Person of the Year? ME!


Time Magazine Imagine my absolute delight and amazement at discovering that Time Magazine had named me (ME!) Person of the Year. There it was screaming out at me on the cover PERSON OF THE YEAR – YOU. Awesome! I never realized that losing those last 5 pounds and switching to an energy efficient fridge and doubling my contribution to NPR would have so profound an effect. It made me feel all Sally Fields warm and fuzzy -- “They like me, they really like me!”

Who else could they mean but me? Who knew that for years my family, friends, co-workers, ex-husband and lovers had been such visionaries demanding to know, “Why is it always about you?” Now, no less than Time Magazine has validated their sense of my fabulous destiny. At least I thought so until I cracked open the pages.
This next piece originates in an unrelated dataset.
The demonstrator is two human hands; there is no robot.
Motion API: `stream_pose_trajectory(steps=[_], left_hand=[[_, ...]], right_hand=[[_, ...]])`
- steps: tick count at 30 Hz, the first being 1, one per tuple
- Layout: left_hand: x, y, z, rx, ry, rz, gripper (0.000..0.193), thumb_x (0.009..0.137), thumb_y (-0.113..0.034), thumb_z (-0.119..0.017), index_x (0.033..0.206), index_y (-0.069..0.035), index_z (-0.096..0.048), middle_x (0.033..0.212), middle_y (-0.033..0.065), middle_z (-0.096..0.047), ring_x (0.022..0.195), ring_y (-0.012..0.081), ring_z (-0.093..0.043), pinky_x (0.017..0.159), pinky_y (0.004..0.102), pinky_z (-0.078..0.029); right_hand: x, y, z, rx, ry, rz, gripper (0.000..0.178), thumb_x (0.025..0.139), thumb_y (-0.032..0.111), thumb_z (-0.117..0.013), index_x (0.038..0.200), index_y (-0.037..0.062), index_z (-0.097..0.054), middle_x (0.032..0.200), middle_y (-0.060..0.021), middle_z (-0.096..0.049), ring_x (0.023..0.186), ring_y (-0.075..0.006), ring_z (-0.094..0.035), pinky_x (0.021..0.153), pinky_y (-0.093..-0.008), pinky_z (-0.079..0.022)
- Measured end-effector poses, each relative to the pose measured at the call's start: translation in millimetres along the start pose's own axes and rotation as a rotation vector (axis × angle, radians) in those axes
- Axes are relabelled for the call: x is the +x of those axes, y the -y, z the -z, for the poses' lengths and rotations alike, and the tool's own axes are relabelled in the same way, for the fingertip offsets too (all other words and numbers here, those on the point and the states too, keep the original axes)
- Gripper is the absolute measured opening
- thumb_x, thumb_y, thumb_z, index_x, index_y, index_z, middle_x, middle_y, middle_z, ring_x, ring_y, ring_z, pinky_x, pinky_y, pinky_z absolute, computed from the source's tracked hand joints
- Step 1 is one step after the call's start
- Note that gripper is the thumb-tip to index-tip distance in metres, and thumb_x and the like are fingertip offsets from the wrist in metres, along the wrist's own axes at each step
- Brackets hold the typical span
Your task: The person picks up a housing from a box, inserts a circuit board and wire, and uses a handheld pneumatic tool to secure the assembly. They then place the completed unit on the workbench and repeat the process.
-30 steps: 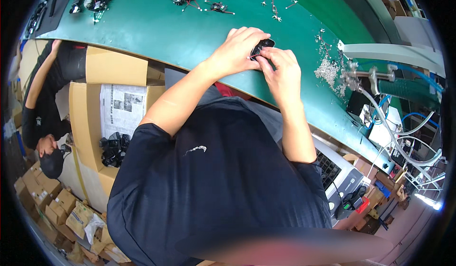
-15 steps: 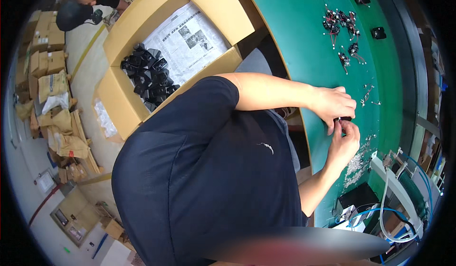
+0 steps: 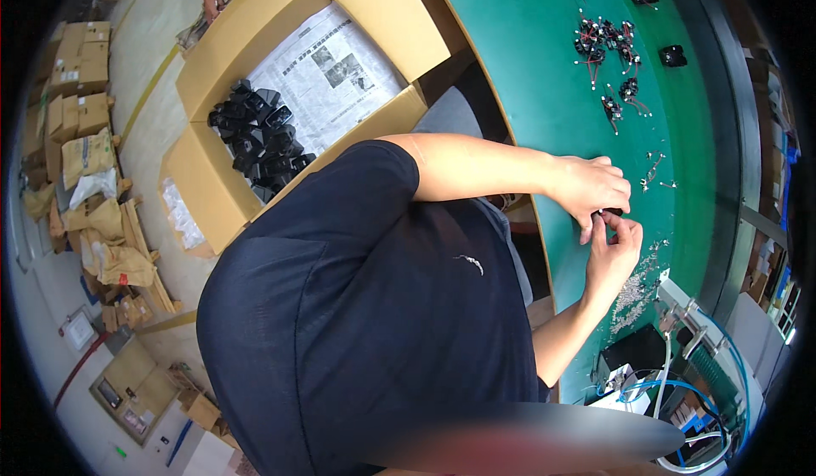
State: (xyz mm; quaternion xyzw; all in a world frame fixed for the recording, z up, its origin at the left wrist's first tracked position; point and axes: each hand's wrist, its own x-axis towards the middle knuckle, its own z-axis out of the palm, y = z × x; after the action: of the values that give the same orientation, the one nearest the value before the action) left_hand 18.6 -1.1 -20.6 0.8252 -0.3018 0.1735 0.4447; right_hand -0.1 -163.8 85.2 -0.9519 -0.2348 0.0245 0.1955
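Head view: dark part [image 3: 616, 212] between both hands over the green table [image 3: 544, 76], apparently unfinished.
Left hand [image 3: 593, 189]: fingers curled around it.
Right hand [image 3: 614, 251]: thumb and forefinger nearly together; hold unclear.
Wired clusters [image 3: 607, 37]: loose, seemingly left to do.
Carton [image 3: 202, 82]: black pieces [image 3: 259, 140] heaped; doneness unclear.

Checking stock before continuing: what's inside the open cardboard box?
The cardboard box holds a heap of black parts alongside printed newspaper. Whatever lies beneath the newspaper or deeper in the heap is covered.
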Motion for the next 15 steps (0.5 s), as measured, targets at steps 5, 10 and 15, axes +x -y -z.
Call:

Apparently the ‘you’ Time is talking about and to is actually ‘them.’ Them that are way over on the other side of the digital divide from me. The magazine, an integral part of the stodgy main stream media is honoring those who are using the internet to by-pass and sometimes show-up the old Timers by uploading, downloading, viral-videoing and blah blah blogging news and information.
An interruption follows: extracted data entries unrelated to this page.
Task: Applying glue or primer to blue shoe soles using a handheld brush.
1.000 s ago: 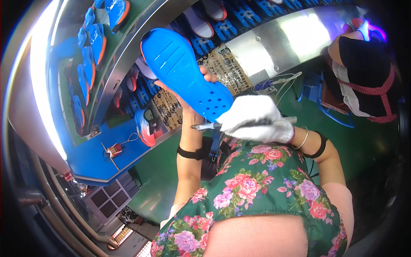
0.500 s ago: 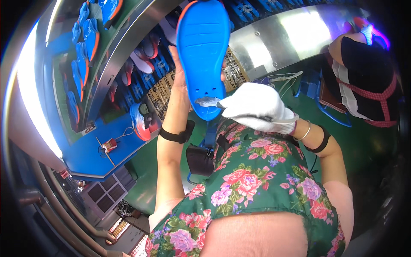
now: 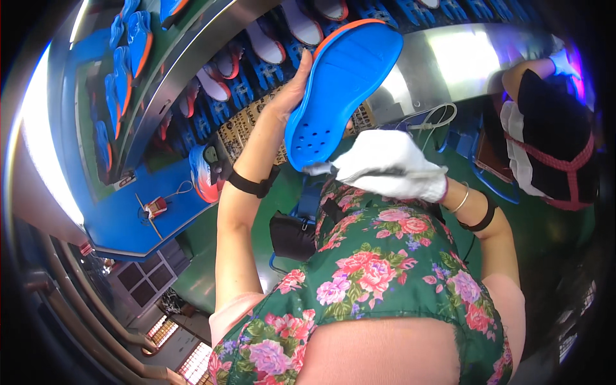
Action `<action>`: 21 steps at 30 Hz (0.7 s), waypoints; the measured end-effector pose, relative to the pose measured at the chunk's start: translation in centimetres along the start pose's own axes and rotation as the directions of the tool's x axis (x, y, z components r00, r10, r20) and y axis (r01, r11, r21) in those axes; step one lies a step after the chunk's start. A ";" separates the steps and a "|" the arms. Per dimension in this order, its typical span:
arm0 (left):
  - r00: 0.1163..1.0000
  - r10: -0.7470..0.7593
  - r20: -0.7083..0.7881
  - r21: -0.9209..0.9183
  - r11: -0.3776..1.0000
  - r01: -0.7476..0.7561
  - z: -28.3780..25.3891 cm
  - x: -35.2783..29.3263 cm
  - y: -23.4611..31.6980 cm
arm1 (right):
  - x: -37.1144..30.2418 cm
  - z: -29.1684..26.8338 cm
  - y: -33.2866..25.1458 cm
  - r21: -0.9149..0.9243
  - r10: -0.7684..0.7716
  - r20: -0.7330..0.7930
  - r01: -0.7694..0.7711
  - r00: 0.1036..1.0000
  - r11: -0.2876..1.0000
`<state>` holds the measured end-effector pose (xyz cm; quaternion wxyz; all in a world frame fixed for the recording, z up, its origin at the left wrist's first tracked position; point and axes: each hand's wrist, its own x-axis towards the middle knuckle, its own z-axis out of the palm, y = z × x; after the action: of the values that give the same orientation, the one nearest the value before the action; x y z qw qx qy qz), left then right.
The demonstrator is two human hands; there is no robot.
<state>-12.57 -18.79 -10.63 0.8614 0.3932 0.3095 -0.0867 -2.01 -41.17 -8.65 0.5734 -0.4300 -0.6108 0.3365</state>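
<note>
A blue shoe sole [image 3: 350,83] with an orange edge is held up in front of me, tilted with its far end to the right. It has shallow grooves and several small holes near its heel. My left hand [image 3: 295,88], bare, grips the sole along its left edge; most of its fingers are hidden behind it. In my right hand [image 3: 388,165], which wears a white glove, is a small brush [image 3: 317,169] with pale bristles. The fingers are closed round its handle. The bristles are at the sole's heel rim; whether they touch it I cannot tell.
Behind the sole runs a conveyor with blue racks and pale shoe uppers [image 3: 266,45]. A curved metal rail [image 3: 443,61] borders it. Blue soles [image 3: 122,70] lie on a line at the left. A shoe [image 3: 204,173] stands beside a blue ledge [image 3: 122,218]. A co-worker [image 3: 545,122] sits at the right.
The sole has tilted, its far end swinging right, as my left hand turned it. The brush has moved from the holes area down to the heel rim.
</note>
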 end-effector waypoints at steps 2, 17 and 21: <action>0.999 -0.035 -0.016 -0.091 0.995 0.034 -0.9 0.2 -0.3 | 0.3 -0.4 -0.3 0.377 0.211 -0.069 -0.170 0.975 0.910; 0.968 0.204 -0.147 -0.126 0.967 -0.223 -0.7 -1.5 -11.8 | 1.2 -1.4 1.7 -0.241 0.136 -0.392 -0.244 0.910 0.939; 0.955 0.295 0.029 -0.608 0.764 -0.218 -1.3 -2.6 -12.9 | 0.6 -0.2 2.0 -0.224 0.126 -0.353 -0.214 0.927 0.951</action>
<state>-20.32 -26.78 -17.71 0.9621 0.1340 0.2106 0.1100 -1.54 -39.83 -10.20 0.5762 -0.6035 -0.5033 0.2248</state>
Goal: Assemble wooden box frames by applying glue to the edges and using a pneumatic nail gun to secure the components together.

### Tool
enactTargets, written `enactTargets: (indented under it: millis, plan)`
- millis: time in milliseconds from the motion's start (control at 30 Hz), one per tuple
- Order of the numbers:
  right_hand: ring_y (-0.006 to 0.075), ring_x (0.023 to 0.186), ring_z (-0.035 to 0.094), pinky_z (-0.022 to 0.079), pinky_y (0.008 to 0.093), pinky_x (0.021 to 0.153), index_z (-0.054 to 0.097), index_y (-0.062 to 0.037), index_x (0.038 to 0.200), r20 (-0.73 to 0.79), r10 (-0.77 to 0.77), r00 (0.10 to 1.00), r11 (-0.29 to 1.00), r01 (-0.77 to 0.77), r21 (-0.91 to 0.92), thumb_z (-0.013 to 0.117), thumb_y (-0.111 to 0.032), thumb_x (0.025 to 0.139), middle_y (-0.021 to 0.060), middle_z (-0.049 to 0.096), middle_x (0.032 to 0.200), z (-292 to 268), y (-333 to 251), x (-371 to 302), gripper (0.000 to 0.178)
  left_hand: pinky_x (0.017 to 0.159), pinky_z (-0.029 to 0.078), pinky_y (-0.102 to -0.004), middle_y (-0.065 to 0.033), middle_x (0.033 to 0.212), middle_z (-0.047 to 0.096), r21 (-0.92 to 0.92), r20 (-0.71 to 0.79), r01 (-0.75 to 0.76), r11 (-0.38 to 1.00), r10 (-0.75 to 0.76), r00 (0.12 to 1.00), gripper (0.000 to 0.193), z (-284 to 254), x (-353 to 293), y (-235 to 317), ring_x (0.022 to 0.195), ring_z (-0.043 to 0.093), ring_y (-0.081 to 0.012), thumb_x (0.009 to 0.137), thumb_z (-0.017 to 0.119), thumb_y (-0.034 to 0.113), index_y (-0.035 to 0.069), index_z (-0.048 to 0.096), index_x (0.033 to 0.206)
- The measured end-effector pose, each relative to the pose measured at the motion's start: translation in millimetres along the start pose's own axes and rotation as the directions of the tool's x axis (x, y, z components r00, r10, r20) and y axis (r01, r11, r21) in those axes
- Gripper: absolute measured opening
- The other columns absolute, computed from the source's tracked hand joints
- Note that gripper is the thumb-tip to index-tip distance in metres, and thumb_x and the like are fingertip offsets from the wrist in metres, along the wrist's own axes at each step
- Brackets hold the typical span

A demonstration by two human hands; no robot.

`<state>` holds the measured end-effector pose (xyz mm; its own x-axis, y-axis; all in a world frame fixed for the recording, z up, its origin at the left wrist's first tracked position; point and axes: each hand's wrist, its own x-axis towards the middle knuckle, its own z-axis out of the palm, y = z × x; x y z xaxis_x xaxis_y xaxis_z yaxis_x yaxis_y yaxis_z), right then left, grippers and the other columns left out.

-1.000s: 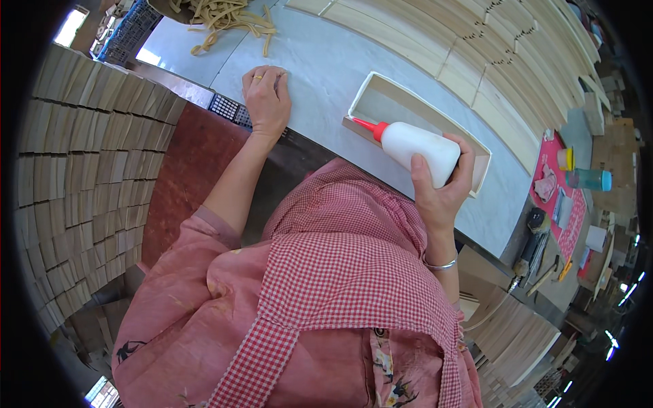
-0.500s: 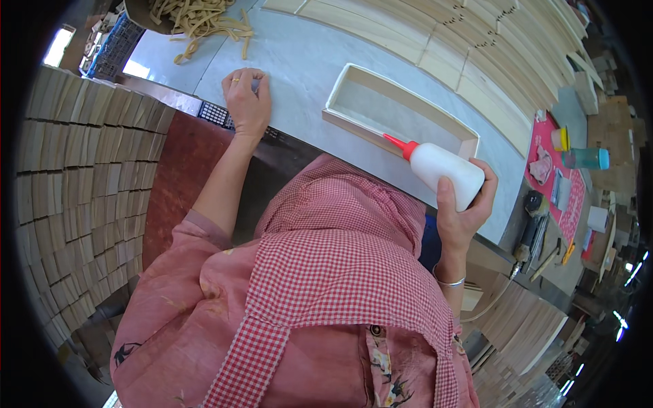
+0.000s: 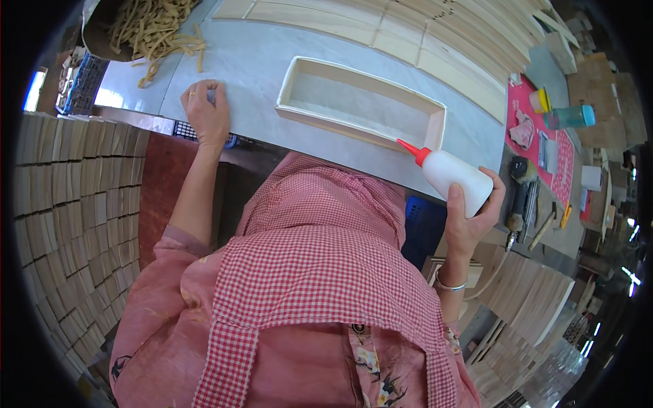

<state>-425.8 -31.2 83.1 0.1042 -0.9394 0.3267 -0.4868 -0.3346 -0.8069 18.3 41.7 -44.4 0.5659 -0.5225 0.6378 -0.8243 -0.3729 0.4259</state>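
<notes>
My right hand [image 3: 475, 207] is wrapped round a white glue bottle [image 3: 454, 178] with a red pointed nozzle. The bottle lies tilted in the hand, its nozzle pointing left at the near right side of a shallow wooden frame [image 3: 333, 125]. That long rectangular frame rests on the pale tabletop [image 3: 252, 85], and its upper edges look white. To the left of the frame, my left hand [image 3: 207, 112] rests near the table's front edge, fingers curled in, with nothing seen in them.
Rubber bands [image 3: 153, 30] spill from a container at the far left. Rows of thin wooden boards [image 3: 401, 41] line the back. Stacked wood blocks [image 3: 75, 224] stand at the left. A turquoise bottle [image 3: 570, 117], a yellow-rimmed tub [image 3: 541, 100] and a hammer [image 3: 543, 230] are at the right.
The view has shifted, so the table things appear farther left. The glue bottle has moved right relative to the frame, its nozzle now by the frame's near right corner. The left hand stays curled.
</notes>
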Motion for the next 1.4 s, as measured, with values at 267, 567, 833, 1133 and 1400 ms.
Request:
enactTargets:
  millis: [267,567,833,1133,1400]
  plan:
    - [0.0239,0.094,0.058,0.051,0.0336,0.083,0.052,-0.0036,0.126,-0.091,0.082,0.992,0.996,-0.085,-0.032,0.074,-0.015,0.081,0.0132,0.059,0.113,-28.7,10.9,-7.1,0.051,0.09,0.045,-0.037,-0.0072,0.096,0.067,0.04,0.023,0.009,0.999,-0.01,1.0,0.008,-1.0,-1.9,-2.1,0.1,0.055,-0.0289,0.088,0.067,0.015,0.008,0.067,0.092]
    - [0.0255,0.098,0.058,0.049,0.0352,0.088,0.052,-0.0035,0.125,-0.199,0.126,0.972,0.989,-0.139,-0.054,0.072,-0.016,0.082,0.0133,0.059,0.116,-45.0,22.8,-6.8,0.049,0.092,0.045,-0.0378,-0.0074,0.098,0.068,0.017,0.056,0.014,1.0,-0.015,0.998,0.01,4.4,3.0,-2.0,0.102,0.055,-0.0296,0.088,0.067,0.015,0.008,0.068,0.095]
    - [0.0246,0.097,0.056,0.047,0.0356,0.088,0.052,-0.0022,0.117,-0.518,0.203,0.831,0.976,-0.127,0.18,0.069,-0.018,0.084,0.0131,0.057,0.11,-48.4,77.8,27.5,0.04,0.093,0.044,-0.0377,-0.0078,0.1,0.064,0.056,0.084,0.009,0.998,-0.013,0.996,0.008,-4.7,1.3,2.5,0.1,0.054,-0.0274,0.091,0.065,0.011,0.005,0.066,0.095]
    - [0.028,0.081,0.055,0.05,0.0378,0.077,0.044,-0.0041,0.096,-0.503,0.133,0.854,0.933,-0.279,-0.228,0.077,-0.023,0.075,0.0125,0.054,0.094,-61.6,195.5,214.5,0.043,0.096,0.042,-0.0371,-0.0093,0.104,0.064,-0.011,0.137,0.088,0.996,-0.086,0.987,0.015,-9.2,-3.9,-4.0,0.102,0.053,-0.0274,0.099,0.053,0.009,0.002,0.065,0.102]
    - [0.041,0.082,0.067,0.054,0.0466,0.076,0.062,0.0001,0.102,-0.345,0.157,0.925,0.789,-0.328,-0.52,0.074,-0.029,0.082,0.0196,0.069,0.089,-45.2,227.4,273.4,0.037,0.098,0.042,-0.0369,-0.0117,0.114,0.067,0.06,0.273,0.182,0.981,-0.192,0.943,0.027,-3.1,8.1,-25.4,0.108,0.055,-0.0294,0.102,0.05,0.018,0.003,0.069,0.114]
These hawks of this new people power revolution system aren’t just the man of the year, now they’re da’man. They’re not just the prophets of profits from the biggies like the YouTubers and MySpacers and Googlians. They’re the little wiki people who battle over obscure entries in Wikipedia. They are the millions of computer users loading us up, literally with too much information. Forget 15 minutes of fame, how about 15 gigabytes of blog. But here’s a reality check, everyone can’t be famous. And the renegades of conventional communications are now sort of, I guess, the mainstream. Kind of the same way the hippest things become increasingly uncool when embraced by the maddening crowd. Remember UGGS?

As an analog kind of gal you will never find any me on YouTube and when I refer to MySpace, I simply mean the spot I park my car or a handy alibi for ditching a boyfriend. Although I want to say blog humbug, I can easily waste a few hours linking to links. But mostly I have a life without time to keep up with the deluge of digital data. I’d rather wait for my snail mail magazine subscriptions and my morning newspaper to weed through it all, so I can soak in a hot bath and slowly feel the pages get soggy.

The editor of Time proudly noted that they’d printed up almost 7-million copies of this year’s fanfare to the common computer user with its unusual reflective Mylar cover. And I couldn’t help but note that the “YOU” reflected back at me was a little distorted and misshapen. Not unlike a lot of that marvelous people power revolution taking place in cyberspace.